Dumbo and all the images you see in this review are owned by Walt Disney Studios Motion Pictures
Directed by Tim Burton
Dumbo wasn’t really one of my favorites in the Disney cannon growing up. I was always more of an Aladdin guy myself, so the prospect of getting a Dumbo movie from Tim Burton of all people seemed like the perfect mix of baffling and uninteresting, BUT once the trailers started coming out and I realized Danny DeVito was gonna DeVito it up in there, it at least managed to get my attention even if not for all the right reasons. Sure, I’ll go to bat for DeVito almost every time (except The Lorax. Ugh…), but what exactly are they trying to do with this movie!? Is this the kind of remake that’ll make people even more cynical of Disney than they already should be, or is there some bold unique vision to all of this that I’m just not seeing? Let’s find out!!
Holt Farrier (Colin Farrell) has just returned from the war to the circus he worked for prior, and finds things a bit worse for wear.

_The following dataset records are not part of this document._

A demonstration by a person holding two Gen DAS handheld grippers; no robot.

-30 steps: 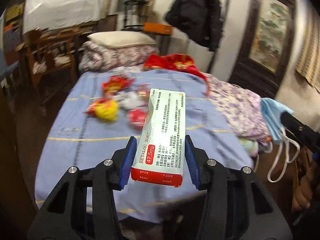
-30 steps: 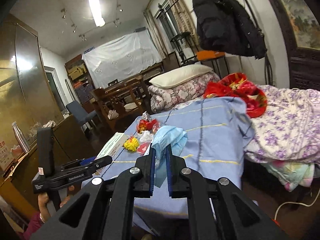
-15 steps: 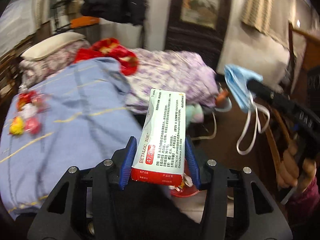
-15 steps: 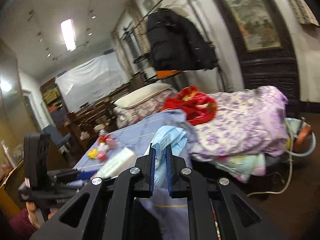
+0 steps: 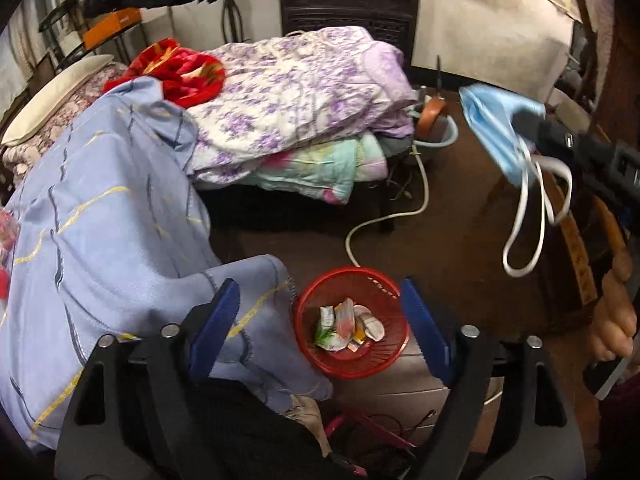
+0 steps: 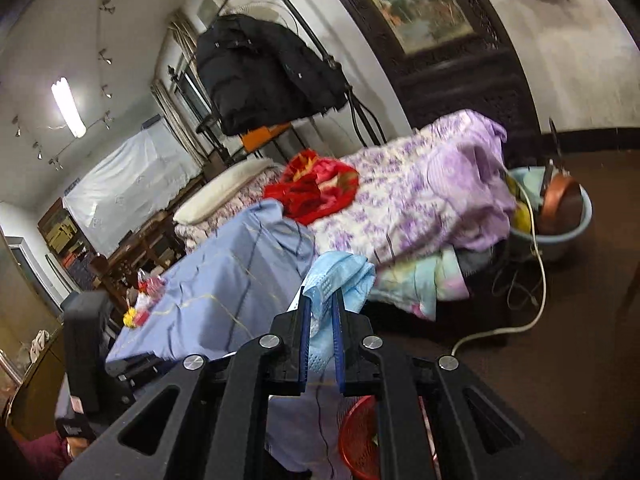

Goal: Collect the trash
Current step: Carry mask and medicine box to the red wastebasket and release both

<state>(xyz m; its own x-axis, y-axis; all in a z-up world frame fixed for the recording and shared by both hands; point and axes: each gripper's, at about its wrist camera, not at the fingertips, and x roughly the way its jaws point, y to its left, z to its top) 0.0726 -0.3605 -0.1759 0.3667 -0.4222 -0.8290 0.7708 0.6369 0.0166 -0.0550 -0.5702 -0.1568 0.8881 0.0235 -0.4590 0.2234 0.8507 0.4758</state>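
Note:
My left gripper (image 5: 320, 304) is open and empty, its blue pads spread above a red mesh basket (image 5: 390, 354) on the floor by the bed. The basket holds several scraps of trash (image 5: 346, 326). My right gripper (image 6: 319, 316) is shut on a light blue face mask (image 6: 340, 276). In the left wrist view the mask (image 5: 494, 128) hangs at the upper right, its white ear loops dangling, above and to the right of the basket. The basket's rim also shows low in the right wrist view (image 6: 358, 436). More trash (image 6: 140, 304) lies on the blue bedsheet.
A bed with a blue sheet (image 5: 100, 216) and a purple floral quilt (image 5: 288, 92) fills the left. A white cable (image 5: 384, 216) runs across the dark floor. A blue basin with a copper pot (image 6: 560, 216) stands beyond the bed.
My left gripper has opened and the medicine box is gone from it. Both grippers swung right, away from the bed, and tilted down over the red basket.

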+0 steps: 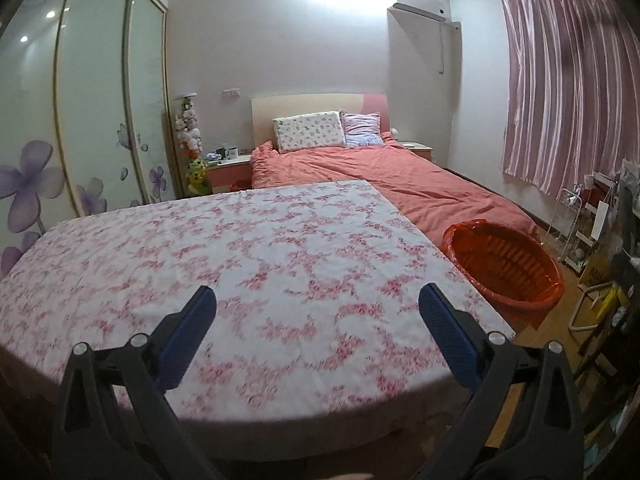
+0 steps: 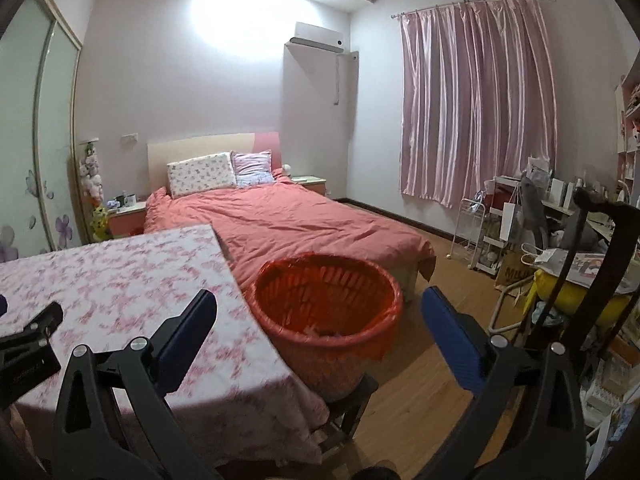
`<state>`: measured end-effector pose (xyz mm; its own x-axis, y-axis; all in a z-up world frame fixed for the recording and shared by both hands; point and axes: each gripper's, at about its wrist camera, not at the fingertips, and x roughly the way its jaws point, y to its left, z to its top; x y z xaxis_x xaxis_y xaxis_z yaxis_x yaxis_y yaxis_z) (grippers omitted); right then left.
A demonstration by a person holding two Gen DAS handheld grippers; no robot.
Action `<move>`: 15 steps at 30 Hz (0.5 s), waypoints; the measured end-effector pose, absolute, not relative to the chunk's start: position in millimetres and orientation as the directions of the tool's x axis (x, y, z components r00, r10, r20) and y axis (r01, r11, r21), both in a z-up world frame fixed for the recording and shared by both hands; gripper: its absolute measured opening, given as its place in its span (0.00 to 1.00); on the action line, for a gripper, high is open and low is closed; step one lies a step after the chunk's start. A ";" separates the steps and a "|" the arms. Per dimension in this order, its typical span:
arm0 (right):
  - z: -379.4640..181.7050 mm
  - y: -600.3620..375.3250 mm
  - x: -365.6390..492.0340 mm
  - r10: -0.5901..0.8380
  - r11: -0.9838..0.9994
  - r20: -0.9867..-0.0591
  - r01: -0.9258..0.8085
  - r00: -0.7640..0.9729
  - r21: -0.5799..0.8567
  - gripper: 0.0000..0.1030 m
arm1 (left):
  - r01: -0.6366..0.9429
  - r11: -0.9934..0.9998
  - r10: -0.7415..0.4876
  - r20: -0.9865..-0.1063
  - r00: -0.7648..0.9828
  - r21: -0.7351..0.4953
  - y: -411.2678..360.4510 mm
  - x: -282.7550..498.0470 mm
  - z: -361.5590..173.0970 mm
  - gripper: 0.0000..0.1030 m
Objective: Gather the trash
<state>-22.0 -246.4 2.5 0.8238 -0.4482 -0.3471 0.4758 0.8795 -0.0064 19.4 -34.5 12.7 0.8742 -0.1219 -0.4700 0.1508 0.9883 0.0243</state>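
A red plastic trash basket lined with a red bag stands on a dark stool just right of the table; some dark bits lie in its bottom. It also shows in the left wrist view. The table has a pink floral cloth and I see no loose trash on it. My left gripper is open and empty above the table's near half. My right gripper is open and empty, hovering in front of the basket. The left gripper's body shows at the left edge of the right wrist view.
A bed with a coral duvet lies behind the table and basket. A mirrored wardrobe is on the left. A white wire rack, a cluttered desk and a chair crowd the right side. Wood floor lies right of the basket.
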 end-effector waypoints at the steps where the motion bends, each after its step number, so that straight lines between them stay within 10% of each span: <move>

Granted he lost an arm, but the circus is losing profits, animals, and oh yeah his wife died as well. His kids seem fine if nothing else (Nico Parker and Finley Hobbins) and the circus’s ringmaster Max Medici (Danny DeVito) has some work already lined up for him. Okay he’s not gonna be riding horses and shooting guns like he used to, but being the elephant handler is almost as good, right? It’s a particularly sweet deal since Medici’s new elephant is about to have a baby which will bring in the crowds from all over! Unless of course the elephant is a freak with big ears or something, but what are the chances of THAT happening!? Okay, so the baby happens to be a big eared freak (because elephants don’t have big ears already?) but Medici gives him a shot at the spotlight which ends up going pretty badly for all involved as the rowdy crowd starts jeering and calling him Dumbo which sets off his mother who then gets sold to another circus; leaving Dumbo all alone to be mocked and ridiculed by the masses. Sounds a bit heavy, but fear not! The children have found out that he has a USEFUL gift which is the ability to fly, so now instead of being a laughingstock to make money for his capitalist overlords, he can be an inspiration wonder for his capitalist overlords! Speaking of capitalists, Dumbo’s ability to soar through the air with the greatest of ease gets the attention of VA Vandevere (Michael Keaton) who has a MUCH bigger circus in New York (you could call it some sort of park for the purposes of amusement) and convinces Medici to move his operation there with absolutely NO catch whatsoever! PINKIE SWEAR! He just wants Dumbo to perform with his trapeze artist Colette (Eva Green) because… I don’t know, I guess a flying elephant wasn’t enough to appease the masses? With Dumbo’s new found fame and spectacular abilities, will he be able to one day reunite with his mother as the kids have promised him over and over again? What is Vandevere REALLY up to, and is there any chance that a guy with that kind of hair ISN’T a bad guy? Was anyone really asking for this? Like… at ANY point did someone out there even suggest that Dumbo should be made into a live action movie?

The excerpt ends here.